* _Task to carry out_
Write only the number of lines in the entries that hold the string "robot".

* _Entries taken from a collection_

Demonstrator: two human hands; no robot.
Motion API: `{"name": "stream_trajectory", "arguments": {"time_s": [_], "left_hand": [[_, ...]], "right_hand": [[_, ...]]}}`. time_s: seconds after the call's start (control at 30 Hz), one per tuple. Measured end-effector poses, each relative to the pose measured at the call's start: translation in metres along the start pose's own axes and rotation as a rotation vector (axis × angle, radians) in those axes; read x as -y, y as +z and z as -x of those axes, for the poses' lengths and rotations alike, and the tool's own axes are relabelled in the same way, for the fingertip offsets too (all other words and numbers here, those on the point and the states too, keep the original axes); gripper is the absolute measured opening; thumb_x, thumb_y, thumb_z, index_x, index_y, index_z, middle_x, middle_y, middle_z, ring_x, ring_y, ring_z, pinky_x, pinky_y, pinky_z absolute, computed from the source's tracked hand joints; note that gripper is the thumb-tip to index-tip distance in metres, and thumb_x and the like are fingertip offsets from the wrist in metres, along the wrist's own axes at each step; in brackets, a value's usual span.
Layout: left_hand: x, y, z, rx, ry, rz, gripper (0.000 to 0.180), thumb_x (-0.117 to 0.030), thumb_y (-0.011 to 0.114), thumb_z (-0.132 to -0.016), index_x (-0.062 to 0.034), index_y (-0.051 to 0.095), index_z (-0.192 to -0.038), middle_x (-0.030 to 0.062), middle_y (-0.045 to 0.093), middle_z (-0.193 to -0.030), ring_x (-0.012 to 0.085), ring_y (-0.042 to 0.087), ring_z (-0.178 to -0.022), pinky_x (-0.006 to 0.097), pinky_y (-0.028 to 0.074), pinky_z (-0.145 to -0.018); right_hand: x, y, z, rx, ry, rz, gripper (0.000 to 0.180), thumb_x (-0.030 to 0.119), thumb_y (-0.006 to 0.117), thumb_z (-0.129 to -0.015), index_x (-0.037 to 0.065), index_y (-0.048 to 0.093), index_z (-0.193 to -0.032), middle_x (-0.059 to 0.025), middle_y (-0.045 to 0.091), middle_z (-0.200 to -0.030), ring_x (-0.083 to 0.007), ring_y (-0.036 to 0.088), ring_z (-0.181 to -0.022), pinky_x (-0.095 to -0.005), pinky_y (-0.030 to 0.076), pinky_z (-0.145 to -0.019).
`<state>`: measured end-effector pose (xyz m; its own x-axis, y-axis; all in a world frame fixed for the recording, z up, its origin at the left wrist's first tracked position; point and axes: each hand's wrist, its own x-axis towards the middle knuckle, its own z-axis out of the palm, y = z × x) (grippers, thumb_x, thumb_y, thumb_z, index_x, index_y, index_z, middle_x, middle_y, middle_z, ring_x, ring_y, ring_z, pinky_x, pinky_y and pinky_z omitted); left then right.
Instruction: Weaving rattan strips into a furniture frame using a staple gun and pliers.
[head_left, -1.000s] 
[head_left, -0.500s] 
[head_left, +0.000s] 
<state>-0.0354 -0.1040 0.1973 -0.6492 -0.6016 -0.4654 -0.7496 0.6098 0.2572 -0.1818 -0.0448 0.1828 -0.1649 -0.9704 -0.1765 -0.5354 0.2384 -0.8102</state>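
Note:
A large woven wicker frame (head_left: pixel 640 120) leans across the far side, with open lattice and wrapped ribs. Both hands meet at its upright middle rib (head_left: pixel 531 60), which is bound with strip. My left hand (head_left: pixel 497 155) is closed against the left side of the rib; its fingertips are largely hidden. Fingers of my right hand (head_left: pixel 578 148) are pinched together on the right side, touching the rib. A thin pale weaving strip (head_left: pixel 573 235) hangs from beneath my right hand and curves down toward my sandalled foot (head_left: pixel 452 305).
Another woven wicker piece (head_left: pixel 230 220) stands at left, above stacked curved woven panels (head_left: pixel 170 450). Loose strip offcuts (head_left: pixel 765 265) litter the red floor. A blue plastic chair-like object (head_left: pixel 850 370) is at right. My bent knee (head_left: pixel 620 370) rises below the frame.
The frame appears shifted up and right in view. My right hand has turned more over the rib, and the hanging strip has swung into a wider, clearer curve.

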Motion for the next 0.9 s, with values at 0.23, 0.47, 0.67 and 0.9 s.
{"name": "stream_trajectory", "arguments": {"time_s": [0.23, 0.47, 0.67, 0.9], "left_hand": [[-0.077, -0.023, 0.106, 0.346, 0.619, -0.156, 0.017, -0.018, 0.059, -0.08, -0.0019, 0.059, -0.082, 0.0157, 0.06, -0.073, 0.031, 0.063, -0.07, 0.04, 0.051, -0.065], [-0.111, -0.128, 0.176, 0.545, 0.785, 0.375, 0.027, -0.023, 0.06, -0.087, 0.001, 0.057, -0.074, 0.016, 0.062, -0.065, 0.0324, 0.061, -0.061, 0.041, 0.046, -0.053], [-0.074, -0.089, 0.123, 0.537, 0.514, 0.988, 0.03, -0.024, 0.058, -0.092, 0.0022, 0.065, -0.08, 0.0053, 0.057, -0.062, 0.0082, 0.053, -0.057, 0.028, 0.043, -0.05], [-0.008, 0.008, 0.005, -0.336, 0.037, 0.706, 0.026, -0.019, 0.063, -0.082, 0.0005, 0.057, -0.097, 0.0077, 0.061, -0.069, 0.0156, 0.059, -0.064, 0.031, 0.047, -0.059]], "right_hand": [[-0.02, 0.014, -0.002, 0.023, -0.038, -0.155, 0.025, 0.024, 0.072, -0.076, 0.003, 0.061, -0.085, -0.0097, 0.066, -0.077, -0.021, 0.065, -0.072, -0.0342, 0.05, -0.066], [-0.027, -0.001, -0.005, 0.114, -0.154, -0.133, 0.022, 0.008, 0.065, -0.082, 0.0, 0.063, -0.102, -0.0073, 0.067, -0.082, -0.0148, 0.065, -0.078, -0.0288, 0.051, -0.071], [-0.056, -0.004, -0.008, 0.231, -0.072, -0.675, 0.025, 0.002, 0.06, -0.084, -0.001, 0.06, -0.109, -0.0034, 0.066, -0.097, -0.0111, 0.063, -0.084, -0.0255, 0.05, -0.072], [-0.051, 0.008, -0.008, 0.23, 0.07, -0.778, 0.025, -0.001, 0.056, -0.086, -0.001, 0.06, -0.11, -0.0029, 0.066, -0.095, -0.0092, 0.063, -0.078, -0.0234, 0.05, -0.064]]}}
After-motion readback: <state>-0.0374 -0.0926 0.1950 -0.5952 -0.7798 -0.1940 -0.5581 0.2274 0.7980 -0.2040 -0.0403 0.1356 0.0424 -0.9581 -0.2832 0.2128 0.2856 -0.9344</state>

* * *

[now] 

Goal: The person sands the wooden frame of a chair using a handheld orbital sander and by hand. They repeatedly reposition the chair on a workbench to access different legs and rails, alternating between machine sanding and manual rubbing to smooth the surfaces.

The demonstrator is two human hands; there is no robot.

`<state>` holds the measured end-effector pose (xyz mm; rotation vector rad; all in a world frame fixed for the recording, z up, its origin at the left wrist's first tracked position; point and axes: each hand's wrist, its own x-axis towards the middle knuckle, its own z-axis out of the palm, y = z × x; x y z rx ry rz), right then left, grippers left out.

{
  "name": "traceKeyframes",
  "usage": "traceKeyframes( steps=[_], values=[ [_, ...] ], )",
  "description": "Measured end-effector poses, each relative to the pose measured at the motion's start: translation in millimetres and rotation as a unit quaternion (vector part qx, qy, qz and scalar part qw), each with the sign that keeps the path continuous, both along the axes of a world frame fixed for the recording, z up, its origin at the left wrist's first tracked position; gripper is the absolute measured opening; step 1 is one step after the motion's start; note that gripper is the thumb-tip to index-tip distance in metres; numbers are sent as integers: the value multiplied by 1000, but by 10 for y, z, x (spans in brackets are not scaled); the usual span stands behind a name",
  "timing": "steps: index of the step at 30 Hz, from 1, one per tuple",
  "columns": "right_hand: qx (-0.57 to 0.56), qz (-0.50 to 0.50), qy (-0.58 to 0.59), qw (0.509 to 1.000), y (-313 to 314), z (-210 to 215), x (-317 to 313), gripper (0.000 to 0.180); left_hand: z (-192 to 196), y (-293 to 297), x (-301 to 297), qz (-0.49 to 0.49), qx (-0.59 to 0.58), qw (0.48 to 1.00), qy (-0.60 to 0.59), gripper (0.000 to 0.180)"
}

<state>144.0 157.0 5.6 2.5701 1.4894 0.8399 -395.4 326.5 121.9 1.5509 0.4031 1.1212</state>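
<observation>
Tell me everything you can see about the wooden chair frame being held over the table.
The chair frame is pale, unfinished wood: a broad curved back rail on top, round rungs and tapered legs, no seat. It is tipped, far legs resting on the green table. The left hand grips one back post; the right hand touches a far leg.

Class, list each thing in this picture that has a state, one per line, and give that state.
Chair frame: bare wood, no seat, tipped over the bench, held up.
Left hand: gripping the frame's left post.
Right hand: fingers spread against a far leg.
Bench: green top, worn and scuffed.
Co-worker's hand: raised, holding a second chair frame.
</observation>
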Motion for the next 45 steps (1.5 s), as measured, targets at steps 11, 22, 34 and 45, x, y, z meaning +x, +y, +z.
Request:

* _Finished exercise_
2